Kadıköy Kafkas Pasajı... 32 yıldır sahaflık yapan Bahtiyar İstekli, binlerce kitabın olduğu dükkânında en kıymetlilerini yanı başında tutuyor.
* “Sahaflar sadece kitap almaz. Kurtuluş Savaşı’nı, Birinci Dünya Savaşı’nı görmüş yaşlı birinin vefat ettiğini düşünün. Ondan kalan çok özel evraklar, fotoğraflar, yazışmalar, hatıralar, günlükler vardır. Elimize geçen malzemeler bir anlamda sivil tarihi oluşturuyor. Çıkan notlarda, mektuplarda kişilerin tarihini, ruh dünyasını, hayat şartlarını görüyoruz. Bunlar kitaplarda yer almayan bilgiler ve sahaflar vasıtasıyla bugüne taşınır.”
‘Özel eserlerin kaydı hafızamda’
Beyoğlu’ndaki Erman Han’ın üçüncü katı... 44 yıllık sahaf Nedret İşli’nin dükkânı burada... İşlerini artık çoğunlukla eski masasının üzerinde duran son model bilgisayarıyla yürütüyor çünkü alıcılar dükkâna gelmek yerine internetten sipariş vermeyi tercih ediyor.
* ”Masamın arkasında duran 10 raf dolusu eserin hiçbir kaydı yok; tüm kayıt benim hafızama dayalı. Evimde de hiç yayımlanmamış, eşsiz parçalar, hatıratlar var. İşe gelirken ve giderken elimde sürekli bir torba taşırım ve o torbanın içinde yakınımda tutmak için getirip götürdüğüm eserler vardır.”
* ”Cümbüşün mucidi Zeynel Abidin’in el yazması şiir defteri bende. Aynı zamanda Necip Fazıl Kısakürek’in ‘Büyük Kapı’ kitabının ilk baskısı ve bu kitap için yayıneviyle yaptığı sözleşme de var. Öte yandan 1943’te İsmet İnönü döneminde Cumhurbaşkanlığı Sekreterliği’nden Bern elçisi Yakup Kadri Karaosmanoğlu’na yazılmış bir mektup geçti elime. Mektupta Cumhurbaşkanlığı’na gönderilen patates makinesinden ve İsmet İnönü’ye gönderilen ‘Condition of Peace’ isimli kitaptan bahsediliyor.”

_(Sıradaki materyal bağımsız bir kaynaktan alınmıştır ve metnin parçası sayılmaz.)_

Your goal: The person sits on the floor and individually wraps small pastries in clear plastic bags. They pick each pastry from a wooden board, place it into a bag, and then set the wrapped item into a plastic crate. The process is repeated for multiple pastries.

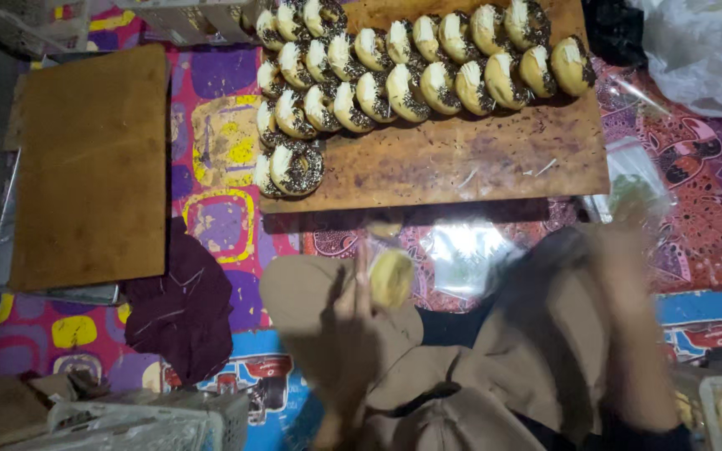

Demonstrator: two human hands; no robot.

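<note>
I read this frame from the head view, largest things first.

Patterned floor mat (219, 175): carries everything, purple, yellow and red print.

Empty wooden board (89, 167): lies at the mat's left edge, on a metal tray whose rim shows beneath it. Nothing on it yet.

Loaded wooden board (478, 163): sits along the mat's far edge. Its far half is packed with rows of glazed doughnuts (411, 63), white icing with dark sprinkles, overlapping like shingles. The row nearest its left corner ends in a single sprinkled ring. The near half of this board is bare but for crumbs and smears. My judgement: well past the start of filling, with roughly half of this board and all of the other still free.

Dark maroon cloth (181, 305): crumpled beside the empty board's near right corner.

Clear plastic bags (461, 255): lying just off the loaded board's near edge; another heap at the mat's far right corner.

Left hand (348, 313): raised over my lap, fingers upright and close together, pinching a plain yellow doughnut (391, 277) at their tips. This piece shows no icing that I can see, so I judge it not yet finished. It hangs just short of the loaded board's near edge, not touching it.

Right hand (628, 250): motion-blurred near the board's near right corner; I cannot tell its finger state or whether it holds anything.
</note>
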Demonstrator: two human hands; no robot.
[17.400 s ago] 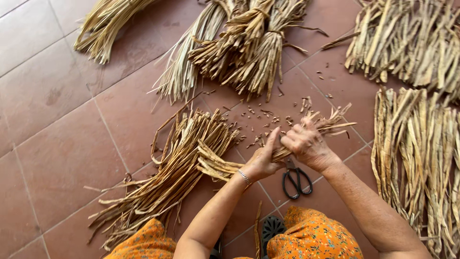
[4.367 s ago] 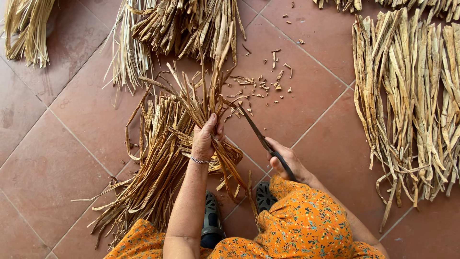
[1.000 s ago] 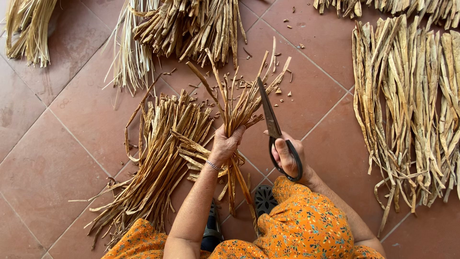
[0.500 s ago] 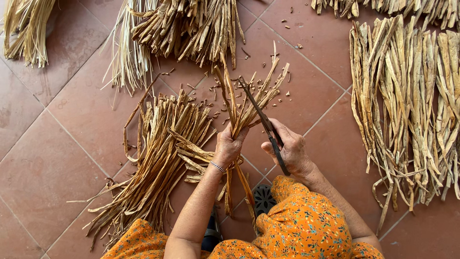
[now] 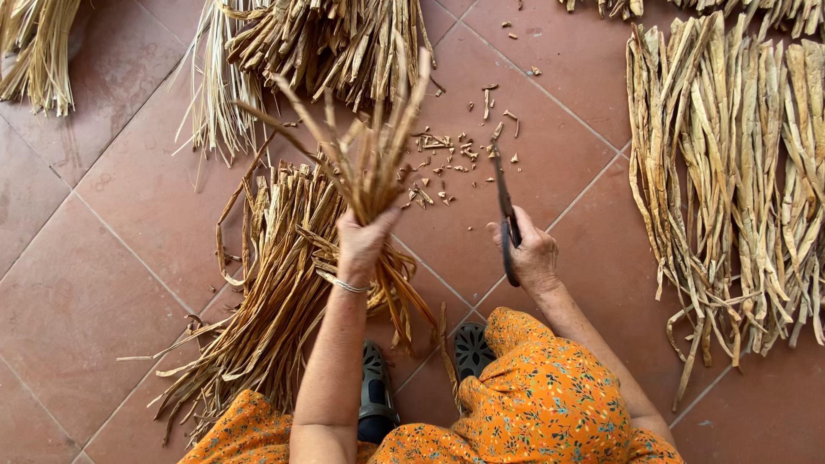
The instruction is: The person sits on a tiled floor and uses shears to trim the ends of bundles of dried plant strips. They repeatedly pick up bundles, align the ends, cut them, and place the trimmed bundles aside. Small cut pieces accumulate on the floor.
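Gripping a dried-leaf bundle [image 5: 369, 172] in my left hand [image 5: 363, 245].
Right hand [image 5: 531, 256] fingers wrap the scissors [image 5: 505, 215], just right of the bundle.

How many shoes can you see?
2: one dark shoe beside the left forearm, the other shoe peeking out by the orange dress. Both are partly hidden.

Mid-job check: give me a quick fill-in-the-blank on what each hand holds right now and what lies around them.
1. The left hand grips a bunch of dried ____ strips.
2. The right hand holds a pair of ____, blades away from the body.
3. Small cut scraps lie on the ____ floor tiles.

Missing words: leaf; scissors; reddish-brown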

‘Paris’te, Londra’da sahaflar kapanıyor’
* 59 yaşındaki Asuman Bektaş 27 yıldır Kadıköy’de sahaflık yapıyor:
“Paris’te, Londra’da kapanan sahaf sayısı inanılmaz fazla. Evlerine çekilip listeleme yaparak internetten satıyorlar. Bizde dükkâna gelen araştırmacı, koleksiyoner sayısı azaldı ancak gençler için durum farklı. İkinci el kitabı ucuza alırım diye gelen öğrencilerin sayısı fazla ve geldikçe eski baskıları görüp imzalı kitabın ne olduğunu anlıyorlar.”
*35 yıldır Kadıköy’de eski kitap satan Lütfi Bayar 56 yaşında:
“Sahaflar özel eserlerin peşindedir. Kıymetli eserler deyince hangi açıdan kıymetli diye sormak lazım. Parasal kıymet mi yoksa içerik kıymeti mi? Bazen öyle sayfalar gelir ki onun kıymeti parayla ölçülmez, bazen de içerik değeri yüksektir ama beş para etmez. Eserlerin kıymeti eşsizliğiyle ölçülür.”